-- Task item --
Beginning with the line that contains "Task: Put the", copy each remaining line of the data below exactly.

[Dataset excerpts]
--------------------------------
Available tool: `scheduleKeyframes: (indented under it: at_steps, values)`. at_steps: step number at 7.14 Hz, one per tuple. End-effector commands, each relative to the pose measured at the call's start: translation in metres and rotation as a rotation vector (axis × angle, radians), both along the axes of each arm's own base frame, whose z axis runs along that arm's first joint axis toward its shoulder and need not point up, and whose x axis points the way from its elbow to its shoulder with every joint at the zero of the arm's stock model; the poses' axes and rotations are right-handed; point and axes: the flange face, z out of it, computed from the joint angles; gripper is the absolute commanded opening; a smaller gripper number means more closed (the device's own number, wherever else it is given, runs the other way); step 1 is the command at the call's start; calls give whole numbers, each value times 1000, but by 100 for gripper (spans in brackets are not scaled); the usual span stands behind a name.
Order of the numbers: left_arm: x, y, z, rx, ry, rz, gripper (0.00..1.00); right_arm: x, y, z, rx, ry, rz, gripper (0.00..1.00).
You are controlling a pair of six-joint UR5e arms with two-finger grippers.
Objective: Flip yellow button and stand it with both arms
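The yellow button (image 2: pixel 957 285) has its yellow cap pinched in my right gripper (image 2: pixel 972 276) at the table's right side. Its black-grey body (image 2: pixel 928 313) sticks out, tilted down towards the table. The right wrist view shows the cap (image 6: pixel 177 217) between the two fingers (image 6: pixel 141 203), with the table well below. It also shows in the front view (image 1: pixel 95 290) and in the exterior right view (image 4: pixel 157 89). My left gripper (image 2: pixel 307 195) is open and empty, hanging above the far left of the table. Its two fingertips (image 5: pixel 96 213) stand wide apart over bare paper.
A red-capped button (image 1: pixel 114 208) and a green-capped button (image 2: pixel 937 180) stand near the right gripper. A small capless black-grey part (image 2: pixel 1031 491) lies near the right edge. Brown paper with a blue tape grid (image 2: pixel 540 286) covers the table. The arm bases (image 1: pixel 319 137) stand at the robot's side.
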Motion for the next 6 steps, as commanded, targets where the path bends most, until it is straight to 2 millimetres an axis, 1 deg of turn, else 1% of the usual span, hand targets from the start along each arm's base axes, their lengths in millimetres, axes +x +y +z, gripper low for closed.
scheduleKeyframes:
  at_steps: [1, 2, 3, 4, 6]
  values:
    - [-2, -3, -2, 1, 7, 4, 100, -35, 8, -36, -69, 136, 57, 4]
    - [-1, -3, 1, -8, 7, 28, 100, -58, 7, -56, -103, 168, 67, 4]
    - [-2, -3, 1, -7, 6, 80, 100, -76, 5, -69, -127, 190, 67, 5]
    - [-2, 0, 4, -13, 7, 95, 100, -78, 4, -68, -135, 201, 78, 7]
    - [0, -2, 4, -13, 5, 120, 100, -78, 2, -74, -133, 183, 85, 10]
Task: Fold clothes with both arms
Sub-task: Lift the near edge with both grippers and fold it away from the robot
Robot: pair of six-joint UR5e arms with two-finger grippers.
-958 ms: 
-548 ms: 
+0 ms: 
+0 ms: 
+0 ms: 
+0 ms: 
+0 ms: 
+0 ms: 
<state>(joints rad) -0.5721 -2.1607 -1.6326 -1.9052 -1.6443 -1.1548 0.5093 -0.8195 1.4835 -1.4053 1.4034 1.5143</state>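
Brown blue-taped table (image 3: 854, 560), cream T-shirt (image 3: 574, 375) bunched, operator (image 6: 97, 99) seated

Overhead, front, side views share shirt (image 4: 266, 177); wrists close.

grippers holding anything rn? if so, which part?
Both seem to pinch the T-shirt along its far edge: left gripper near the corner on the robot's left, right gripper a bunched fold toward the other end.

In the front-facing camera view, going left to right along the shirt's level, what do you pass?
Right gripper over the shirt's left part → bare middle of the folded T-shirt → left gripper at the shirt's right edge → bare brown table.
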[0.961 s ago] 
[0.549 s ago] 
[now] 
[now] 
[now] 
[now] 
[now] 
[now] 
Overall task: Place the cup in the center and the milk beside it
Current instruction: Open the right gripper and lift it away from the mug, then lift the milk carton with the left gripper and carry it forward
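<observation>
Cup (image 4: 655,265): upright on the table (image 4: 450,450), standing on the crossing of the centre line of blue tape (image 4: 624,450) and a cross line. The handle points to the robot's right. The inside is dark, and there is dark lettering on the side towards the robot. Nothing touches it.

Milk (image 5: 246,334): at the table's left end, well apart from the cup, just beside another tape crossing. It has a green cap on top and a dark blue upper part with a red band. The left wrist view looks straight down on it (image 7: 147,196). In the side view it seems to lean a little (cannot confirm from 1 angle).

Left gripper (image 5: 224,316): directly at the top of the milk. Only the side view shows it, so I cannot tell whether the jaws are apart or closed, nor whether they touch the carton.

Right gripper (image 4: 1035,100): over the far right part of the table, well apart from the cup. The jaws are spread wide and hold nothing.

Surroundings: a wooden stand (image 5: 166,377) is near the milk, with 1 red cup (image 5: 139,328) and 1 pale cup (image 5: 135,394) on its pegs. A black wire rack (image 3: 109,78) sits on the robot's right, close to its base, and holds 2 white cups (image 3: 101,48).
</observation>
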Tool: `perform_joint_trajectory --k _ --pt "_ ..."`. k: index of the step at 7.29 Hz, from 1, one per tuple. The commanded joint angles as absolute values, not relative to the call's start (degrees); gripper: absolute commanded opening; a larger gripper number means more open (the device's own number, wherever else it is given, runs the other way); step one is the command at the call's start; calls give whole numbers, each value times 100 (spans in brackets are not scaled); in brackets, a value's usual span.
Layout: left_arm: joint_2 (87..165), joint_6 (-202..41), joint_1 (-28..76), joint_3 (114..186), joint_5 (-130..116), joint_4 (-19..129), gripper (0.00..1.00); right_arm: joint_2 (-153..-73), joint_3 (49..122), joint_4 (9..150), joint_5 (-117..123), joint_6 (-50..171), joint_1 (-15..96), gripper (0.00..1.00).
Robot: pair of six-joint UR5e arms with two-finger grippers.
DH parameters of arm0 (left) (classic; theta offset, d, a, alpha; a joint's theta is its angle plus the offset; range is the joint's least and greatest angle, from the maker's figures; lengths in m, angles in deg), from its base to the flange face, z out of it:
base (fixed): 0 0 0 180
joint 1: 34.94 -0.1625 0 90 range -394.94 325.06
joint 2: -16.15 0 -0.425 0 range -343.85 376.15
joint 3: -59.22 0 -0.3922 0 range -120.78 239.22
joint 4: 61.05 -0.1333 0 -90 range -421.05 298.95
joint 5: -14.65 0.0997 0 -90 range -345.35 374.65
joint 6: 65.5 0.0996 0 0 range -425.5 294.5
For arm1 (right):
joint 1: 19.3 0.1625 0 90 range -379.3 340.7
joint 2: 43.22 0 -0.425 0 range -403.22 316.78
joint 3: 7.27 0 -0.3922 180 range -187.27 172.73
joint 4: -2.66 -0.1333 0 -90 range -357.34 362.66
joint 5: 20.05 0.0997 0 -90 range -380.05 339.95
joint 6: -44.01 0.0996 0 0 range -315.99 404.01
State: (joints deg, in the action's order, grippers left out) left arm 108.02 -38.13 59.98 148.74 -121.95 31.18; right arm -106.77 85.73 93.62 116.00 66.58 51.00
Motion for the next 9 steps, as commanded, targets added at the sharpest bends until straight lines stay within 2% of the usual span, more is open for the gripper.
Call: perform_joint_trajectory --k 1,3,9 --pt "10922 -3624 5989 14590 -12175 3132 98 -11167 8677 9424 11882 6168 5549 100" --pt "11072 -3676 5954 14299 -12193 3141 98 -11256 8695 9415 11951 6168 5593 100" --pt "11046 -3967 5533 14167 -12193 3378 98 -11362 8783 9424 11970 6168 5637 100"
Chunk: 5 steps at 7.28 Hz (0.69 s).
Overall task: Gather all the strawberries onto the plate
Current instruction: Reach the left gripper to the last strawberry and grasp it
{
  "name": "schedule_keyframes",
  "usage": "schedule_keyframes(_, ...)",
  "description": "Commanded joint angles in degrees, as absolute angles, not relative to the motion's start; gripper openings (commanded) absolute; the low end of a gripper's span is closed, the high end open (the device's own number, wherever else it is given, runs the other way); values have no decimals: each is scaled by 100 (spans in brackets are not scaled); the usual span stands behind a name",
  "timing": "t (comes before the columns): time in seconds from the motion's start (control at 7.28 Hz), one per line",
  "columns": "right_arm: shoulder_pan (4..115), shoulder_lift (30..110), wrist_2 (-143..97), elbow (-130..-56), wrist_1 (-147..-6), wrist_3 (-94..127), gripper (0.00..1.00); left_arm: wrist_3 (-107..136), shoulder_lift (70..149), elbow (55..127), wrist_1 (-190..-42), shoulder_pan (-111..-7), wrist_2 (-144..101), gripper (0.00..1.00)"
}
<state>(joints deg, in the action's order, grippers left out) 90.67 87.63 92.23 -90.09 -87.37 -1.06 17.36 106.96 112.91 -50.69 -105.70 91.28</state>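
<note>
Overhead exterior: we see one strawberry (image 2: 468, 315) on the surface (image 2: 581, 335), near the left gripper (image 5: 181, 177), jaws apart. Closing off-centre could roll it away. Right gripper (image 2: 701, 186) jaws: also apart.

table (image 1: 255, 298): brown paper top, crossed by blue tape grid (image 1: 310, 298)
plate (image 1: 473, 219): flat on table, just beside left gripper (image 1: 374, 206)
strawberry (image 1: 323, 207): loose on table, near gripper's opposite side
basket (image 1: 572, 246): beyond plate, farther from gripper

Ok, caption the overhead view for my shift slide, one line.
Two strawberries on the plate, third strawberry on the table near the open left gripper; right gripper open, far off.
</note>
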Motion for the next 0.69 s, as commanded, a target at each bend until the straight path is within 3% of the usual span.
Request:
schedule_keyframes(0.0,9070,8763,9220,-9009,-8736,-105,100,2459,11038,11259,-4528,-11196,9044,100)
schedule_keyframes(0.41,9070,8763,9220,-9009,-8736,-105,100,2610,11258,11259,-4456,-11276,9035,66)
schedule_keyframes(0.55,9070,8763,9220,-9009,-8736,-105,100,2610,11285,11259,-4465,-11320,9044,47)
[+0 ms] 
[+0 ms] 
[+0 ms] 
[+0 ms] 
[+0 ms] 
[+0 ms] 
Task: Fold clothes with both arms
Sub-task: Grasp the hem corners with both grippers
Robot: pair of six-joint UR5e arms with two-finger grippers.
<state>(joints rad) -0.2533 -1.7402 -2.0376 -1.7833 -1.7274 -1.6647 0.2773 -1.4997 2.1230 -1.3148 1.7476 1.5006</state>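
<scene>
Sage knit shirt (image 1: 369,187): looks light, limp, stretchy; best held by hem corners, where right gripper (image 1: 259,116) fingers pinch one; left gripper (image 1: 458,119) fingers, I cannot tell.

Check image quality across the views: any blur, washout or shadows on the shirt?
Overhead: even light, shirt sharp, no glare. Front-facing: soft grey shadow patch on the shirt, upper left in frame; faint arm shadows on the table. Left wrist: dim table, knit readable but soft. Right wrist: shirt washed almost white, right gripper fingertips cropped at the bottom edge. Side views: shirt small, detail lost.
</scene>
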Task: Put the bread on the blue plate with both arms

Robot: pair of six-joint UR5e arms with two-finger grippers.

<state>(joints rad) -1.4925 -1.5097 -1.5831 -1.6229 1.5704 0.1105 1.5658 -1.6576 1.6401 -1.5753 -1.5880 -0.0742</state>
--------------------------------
-- Exercise output --
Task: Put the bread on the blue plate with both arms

Robot: pair of six-joint UR5e arms with two-finger grippers.

<state>(joints rad) -1.4925 -1.5097 -1.5831 -1.6229 1.5704 0.1105 1.5658 -1.6576 1.6401 -1.5753 -1.5880 -0.0742</state>

The full output has been given.